The surgery hasn’t led to the longed for reduction in her pain levels and now there isn’t any other solution on the horizon except wait a bit and hope for the best. She tries to sum it up in a tidy and positive way that clearly echoes what she has been told over and over:

“…so now I have to try to live with this. I just have to grit my teeth and relax more… not take pain killers for every little ache.”

Right. Months of uninterrupted pain somehow become “every little ache.” And all you have to do is figure out how to grit your teeth and relax at the same time, and there’ll be no problem.

There was something about seeing other women and girls matter of factly sum up painful years so similar to the ones I’ve had that really brought the message home for me. I felt nauseated, and quietly sobbed through much of the film. Your own experience of pain can in your own mind be rounded down, reasoned with, made into something you are somehow responsible for. However, when you see so many other women tell the same story it becomes horrific. It becomes clear why “medical gaslighting” is such a hideously useful term. It is not a question of dry statistics, but of grotesque amounts of female suffering.

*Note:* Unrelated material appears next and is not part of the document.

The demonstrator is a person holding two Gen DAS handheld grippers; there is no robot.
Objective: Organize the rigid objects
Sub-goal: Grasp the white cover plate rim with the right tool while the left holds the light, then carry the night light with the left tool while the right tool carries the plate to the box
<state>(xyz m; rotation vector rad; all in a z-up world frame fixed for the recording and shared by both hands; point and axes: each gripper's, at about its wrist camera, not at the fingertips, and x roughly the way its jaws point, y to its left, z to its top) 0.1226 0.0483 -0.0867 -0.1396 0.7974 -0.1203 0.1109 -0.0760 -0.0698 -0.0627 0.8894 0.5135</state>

Endometriosis and adenomyosis affect as many as one in ten women. Many are told by doctors that periods are supposed to be painful, that it’s normal, or even that they should just have a baby and that will solve it (by the way, pregnancy is in no way guaranteed to improve endometriosis). Serious period pain, missing school despite painkillers, starting on the Pill because of period pain – all these are strong indications that a patient might have endometriosis. It takes a skilled doctor to recognise the signs via ultrasound and the only definitive diagnosis is made by surgery. Women often struggle to make their way to a specialist and to have that initial surgery – to even get started on the path to finding a treatment that works for them. For some, the pain persists even after surgery to remove their ovaries and uterus, even after treatment with very serious medications.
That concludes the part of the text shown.